(Stored items from a collection)
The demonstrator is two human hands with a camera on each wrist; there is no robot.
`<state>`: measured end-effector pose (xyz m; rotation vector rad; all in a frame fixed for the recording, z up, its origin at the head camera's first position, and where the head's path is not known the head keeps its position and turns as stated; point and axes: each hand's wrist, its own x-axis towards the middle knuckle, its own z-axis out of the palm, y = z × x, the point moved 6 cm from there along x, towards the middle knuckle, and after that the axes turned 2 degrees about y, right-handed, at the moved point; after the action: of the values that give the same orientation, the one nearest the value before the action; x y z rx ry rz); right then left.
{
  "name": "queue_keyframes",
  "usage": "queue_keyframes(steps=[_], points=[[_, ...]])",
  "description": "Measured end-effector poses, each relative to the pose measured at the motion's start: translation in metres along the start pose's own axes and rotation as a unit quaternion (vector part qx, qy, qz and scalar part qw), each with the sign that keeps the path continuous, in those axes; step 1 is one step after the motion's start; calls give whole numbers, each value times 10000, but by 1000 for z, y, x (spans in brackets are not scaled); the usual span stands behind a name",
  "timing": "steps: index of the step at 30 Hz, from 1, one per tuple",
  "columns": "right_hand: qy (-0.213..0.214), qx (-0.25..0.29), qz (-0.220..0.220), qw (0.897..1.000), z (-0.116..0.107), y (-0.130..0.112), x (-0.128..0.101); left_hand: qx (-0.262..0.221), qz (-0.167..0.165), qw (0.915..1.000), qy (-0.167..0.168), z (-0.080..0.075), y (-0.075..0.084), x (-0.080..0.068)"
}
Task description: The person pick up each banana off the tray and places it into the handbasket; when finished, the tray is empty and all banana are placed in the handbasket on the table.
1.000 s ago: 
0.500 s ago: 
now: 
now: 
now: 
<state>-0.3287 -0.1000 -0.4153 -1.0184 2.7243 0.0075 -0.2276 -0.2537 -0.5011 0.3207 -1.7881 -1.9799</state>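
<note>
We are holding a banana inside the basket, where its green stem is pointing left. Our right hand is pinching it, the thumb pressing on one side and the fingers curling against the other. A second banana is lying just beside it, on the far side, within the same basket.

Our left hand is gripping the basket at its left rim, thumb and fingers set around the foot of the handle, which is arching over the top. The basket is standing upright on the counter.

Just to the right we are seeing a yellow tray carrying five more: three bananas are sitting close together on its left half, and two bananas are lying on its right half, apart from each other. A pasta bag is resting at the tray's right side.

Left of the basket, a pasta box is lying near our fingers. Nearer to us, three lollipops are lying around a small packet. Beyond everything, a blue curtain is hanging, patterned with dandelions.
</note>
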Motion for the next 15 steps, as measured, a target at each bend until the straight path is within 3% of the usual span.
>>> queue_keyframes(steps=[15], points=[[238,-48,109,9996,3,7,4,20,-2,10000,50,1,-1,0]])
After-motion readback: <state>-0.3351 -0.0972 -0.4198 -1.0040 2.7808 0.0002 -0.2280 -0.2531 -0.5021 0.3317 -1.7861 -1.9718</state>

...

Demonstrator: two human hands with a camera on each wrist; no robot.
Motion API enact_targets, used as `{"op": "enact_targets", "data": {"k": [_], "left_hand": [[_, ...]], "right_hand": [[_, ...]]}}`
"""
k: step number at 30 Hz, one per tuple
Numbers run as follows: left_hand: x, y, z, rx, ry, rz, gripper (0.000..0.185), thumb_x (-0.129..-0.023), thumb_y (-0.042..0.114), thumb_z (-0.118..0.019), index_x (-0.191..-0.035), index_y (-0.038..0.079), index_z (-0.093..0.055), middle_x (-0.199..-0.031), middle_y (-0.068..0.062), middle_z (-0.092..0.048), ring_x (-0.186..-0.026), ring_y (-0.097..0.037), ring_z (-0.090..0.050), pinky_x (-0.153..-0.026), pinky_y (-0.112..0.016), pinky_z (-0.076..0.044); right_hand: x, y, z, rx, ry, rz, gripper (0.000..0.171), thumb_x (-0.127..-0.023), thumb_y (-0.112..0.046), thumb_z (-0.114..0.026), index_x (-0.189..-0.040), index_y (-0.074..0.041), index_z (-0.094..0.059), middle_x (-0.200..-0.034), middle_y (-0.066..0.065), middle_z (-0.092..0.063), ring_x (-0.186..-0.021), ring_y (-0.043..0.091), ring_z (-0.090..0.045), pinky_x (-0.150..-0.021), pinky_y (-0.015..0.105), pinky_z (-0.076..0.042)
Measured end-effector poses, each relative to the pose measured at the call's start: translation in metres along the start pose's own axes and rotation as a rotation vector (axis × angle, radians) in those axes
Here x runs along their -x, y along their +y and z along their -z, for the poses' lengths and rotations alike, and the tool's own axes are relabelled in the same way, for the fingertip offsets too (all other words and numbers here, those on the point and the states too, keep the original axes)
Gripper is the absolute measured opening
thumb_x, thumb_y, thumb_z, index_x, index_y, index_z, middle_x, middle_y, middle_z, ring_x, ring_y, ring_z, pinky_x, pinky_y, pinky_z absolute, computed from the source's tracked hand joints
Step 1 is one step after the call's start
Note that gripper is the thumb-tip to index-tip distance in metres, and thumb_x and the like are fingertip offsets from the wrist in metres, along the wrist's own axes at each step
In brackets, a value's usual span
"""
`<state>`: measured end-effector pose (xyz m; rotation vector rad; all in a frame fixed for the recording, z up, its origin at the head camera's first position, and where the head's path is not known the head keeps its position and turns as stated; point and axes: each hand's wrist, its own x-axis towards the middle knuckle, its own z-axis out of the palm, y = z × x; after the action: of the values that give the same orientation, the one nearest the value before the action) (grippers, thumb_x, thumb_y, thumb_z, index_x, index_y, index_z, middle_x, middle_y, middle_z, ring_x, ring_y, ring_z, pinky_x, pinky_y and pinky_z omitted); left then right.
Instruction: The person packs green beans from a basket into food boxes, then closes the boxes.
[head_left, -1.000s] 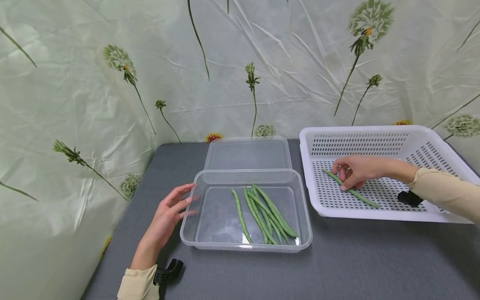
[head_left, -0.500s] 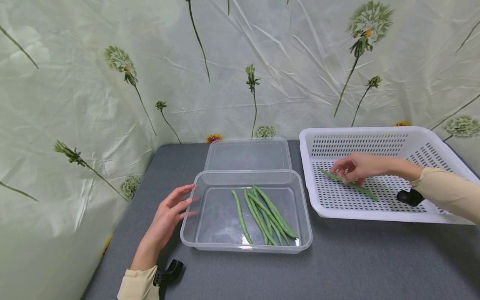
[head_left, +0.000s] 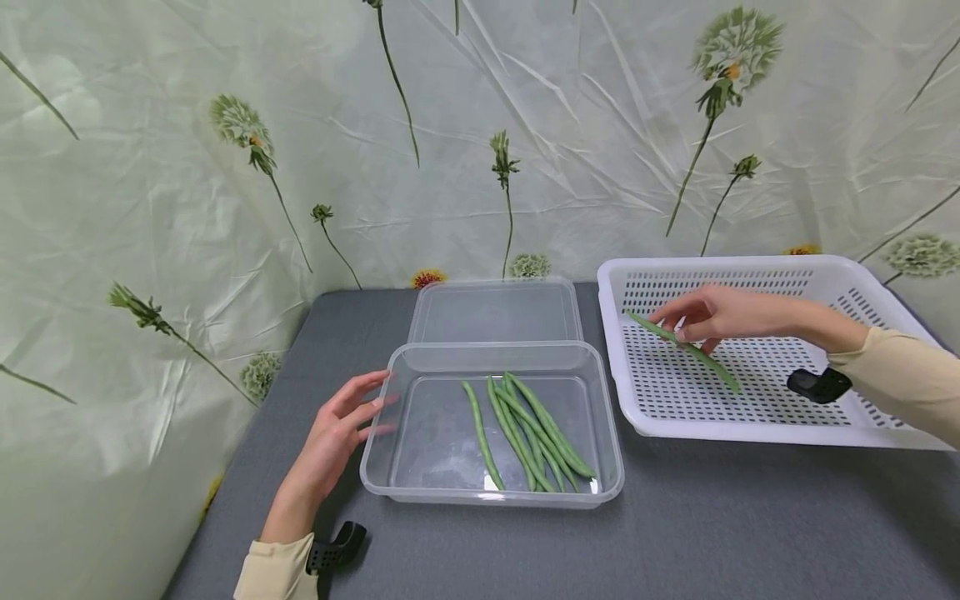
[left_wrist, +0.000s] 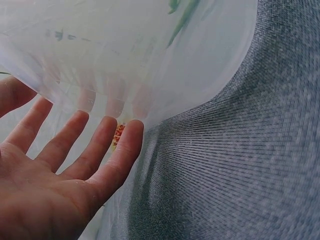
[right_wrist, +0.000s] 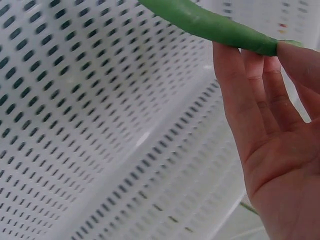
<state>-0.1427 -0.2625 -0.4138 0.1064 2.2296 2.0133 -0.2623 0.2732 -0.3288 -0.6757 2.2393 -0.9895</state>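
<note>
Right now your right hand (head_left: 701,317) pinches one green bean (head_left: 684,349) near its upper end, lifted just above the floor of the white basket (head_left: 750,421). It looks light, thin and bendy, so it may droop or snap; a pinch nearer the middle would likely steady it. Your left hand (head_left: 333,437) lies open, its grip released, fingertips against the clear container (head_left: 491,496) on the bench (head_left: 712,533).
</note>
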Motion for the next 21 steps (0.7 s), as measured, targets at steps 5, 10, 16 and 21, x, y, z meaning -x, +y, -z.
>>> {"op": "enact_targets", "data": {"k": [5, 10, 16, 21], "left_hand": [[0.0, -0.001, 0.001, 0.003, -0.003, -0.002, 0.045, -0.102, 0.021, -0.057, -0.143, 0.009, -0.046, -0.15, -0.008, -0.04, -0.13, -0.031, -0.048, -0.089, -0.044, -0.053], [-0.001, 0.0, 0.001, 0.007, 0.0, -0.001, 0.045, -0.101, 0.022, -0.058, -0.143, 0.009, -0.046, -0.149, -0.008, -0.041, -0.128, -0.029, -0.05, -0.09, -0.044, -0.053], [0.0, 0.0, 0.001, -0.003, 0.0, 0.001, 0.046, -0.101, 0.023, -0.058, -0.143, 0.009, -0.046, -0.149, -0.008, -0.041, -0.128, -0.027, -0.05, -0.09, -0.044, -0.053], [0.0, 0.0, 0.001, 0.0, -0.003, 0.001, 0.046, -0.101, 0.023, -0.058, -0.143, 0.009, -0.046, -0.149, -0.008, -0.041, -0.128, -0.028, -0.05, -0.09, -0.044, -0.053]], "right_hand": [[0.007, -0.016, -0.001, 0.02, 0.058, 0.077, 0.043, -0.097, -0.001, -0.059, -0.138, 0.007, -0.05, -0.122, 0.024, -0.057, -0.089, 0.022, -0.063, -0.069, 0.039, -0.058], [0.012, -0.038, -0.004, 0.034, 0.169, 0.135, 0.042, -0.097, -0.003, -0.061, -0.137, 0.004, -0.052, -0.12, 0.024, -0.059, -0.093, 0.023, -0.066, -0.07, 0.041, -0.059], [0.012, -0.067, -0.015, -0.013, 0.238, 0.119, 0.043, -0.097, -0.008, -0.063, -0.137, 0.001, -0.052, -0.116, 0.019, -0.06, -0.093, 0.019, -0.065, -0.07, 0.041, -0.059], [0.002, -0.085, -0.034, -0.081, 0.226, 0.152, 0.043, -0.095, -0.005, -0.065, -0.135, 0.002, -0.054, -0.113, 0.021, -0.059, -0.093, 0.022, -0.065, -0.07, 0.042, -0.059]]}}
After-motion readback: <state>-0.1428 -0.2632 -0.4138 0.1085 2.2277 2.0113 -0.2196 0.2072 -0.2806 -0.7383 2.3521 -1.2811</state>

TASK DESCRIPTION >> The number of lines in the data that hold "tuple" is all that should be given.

SOLUTION FOR THIS PROBLEM >> 2